Il y avait à cela plusieurs causes. La Provence avait été, dès les siècles les plus reculés, séparée du reste de la Gaule sauvage. Par la civilisation grecque et romaine, elle était restée le pays le plus prospère, le plus éclairé et le plus riche. La féodalité n'y avait pas, autant que dans le reste de la France, appesanti son joug asservissant. Dans les grandes villes, les franchises municipales dataient, pour plusieurs, du temps des Romains; elles avaient formé dans le moyen âge des espèces de républiques presque indépendantes. Alors que toute la navigation des peuples de l'Europe se concentrait dans la Méditerranée, Marseille, enrichie par le génie actif de ses habitants, était devenue une des premières villes du monde. Comme ce pays avait été chrétien bien avant l'invasion des barbares, et qu'Arles était, dans les derniers temps de l'empire romain en Occident, la capitale de toute la Gaule, la Provence renfermait deux archevêchés, et elle comptait un plus grand nombre d'évêchés qu'aucune autre portion de territoire français aussi circonscrite. Enfin, c'est par cette contrée qu'après la nuit des siècles d'invasion avaient commencé à reparaître les sciences, la poésie, la littérature et les arts. Il résultait de toutes ces causes, pour la Provence, une forte nationalité, qui avait d'autant plus de peine à se fondre dans la nationalité française que le peuple parlait une langue riche, harmonieuse, pittoresque et plus propre à exprimer les doux sentiments du cœur que les dialectes franco-germaniques du nord de la Loire,

La langue provençale, la langue des troubadours, n'était pas celle que parlaient, dans le nord de la France, les trouvères, le roi et sa cour: ainsi les origines, la législation, les mœurs tendaient à faire de la Provence un pays distinct et séparé de la France. Il en était de même du gouvernement et de l'administration. La Provence possédait ce qui n'avait pu s'établir chez nous, des assemblées régulières d'états généraux, c'est-à-dire une assemblée législative qui se réunissait tous les ans et où les trois ordres, celui des ecclésiastiques, ceux de la noblesse et du tiers état, étaient parfaitement représentés par les grandes notabilités, qui délibéraient en commun sur les affaires communes. Pour les affaires particulières de chaque partie du territoire, il y avait encore des assemblées de communautés, qui se réunissaient toutes les fois que le besoin le requérait. Arles et Marseille, terres adjacentes, villes impériales, n'étaient point comprises dans cette organisation; elles avaient leurs priviléges, leur constitution municipale, leur législation à part, et étaient plus démocratiquement organisées. Un parlement, cour suprême de justice, toujours composé d'hommes habiles et éclairés, chargé de l'exécution des lois faites par le pays et pour le pays, maintenait sous sa puissante juridiction les villes, les communautés, les seigneuries.

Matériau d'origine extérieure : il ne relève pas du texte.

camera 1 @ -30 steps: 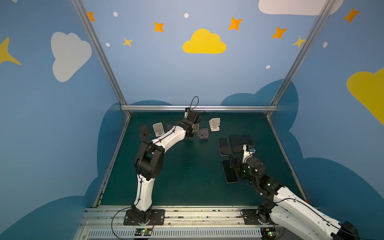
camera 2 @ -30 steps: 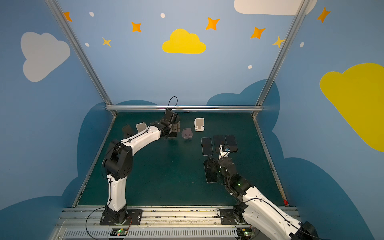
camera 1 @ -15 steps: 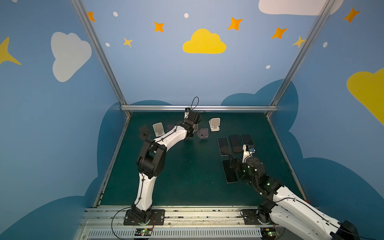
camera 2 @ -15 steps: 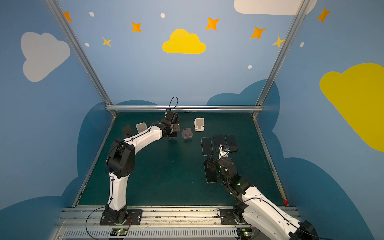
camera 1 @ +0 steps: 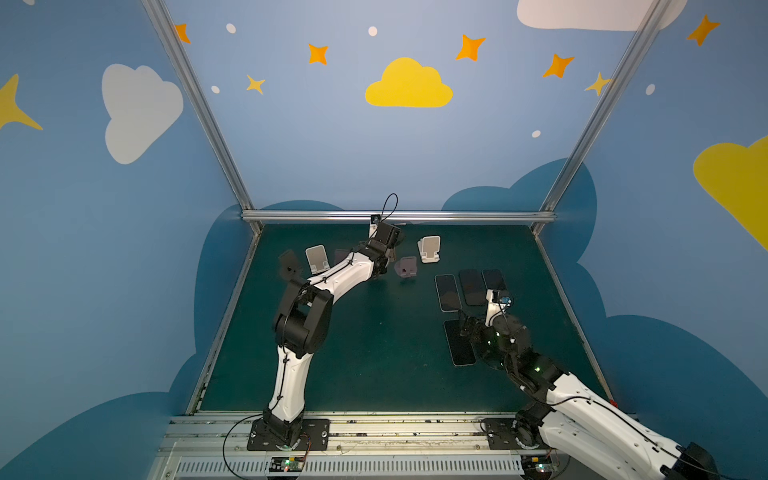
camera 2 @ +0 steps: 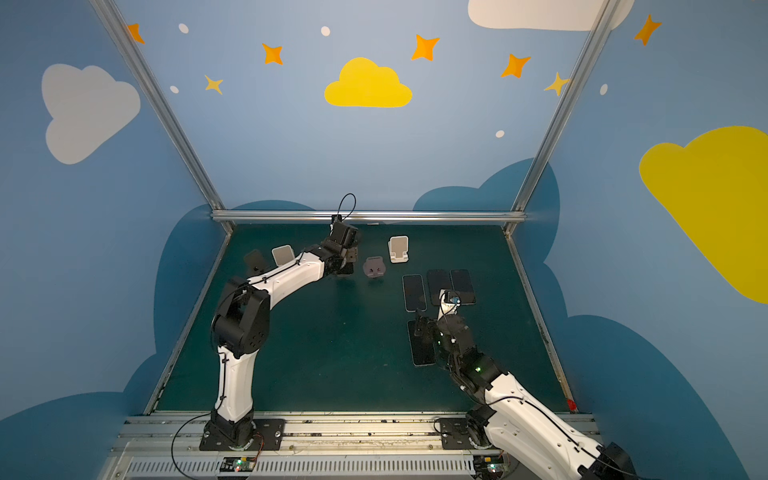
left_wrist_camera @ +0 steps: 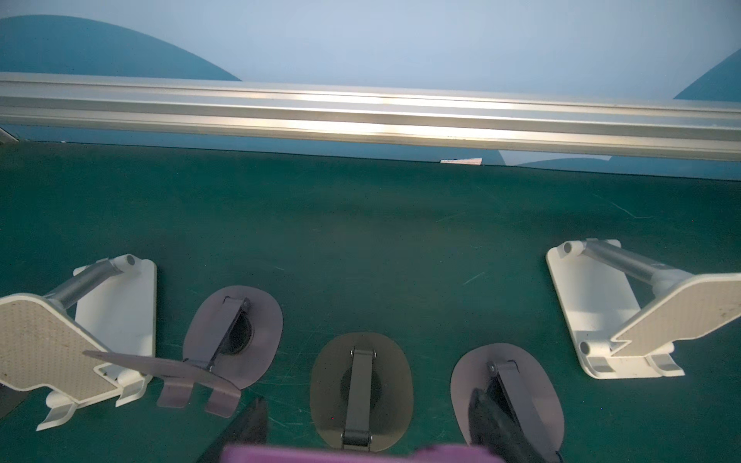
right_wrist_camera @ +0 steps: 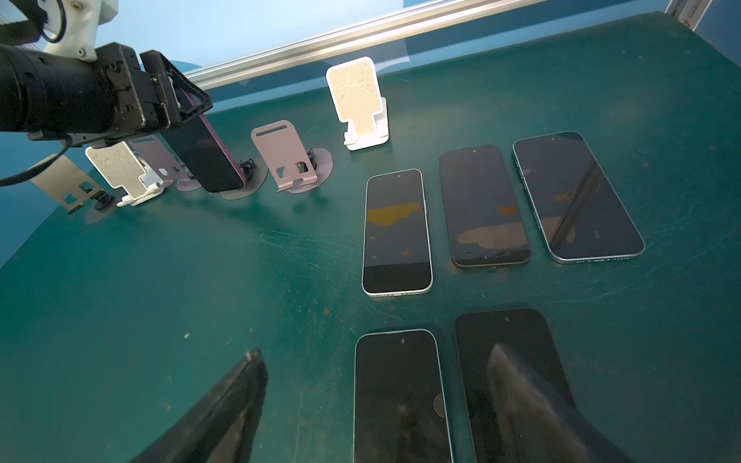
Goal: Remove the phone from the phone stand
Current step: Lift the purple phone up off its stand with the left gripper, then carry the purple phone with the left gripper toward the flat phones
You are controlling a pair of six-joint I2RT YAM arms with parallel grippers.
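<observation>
Left gripper (right_wrist_camera: pixel 187 107): clamped across phone (right_wrist_camera: pixel 204 160) top edge, stand (left_wrist_camera: pixel 361 385) just below, set for lifting free.
Right gripper (right_wrist_camera: pixel 375 352): part-open, empty, parked over flat phones (right_wrist_camera: pixel 397 232), out of the way.

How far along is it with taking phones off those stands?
Done: five phones lie flat on the table, and the other stands look empty. In hand: the left tool is at the top of the purple phone, which still leans on its stand. Left: lifting it off.

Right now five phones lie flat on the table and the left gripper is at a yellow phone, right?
The colour is wrong: the phone at the left gripper is purple, as the right wrist view shows. The rest holds.
</observation>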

De l'assemblage de ces classes, de ces corporations, de ces associations diverses résultaient sans doute des dissidences que des intérêts différents ou opposés faisaient naître; l'harmonie ne régnait pas toujours entre le parlement, les états et les villes; mais quand il s'agissait de défendre contre l'autorité les priviléges et les droits de la Provence, ils se réunissaient et agissaient en commun.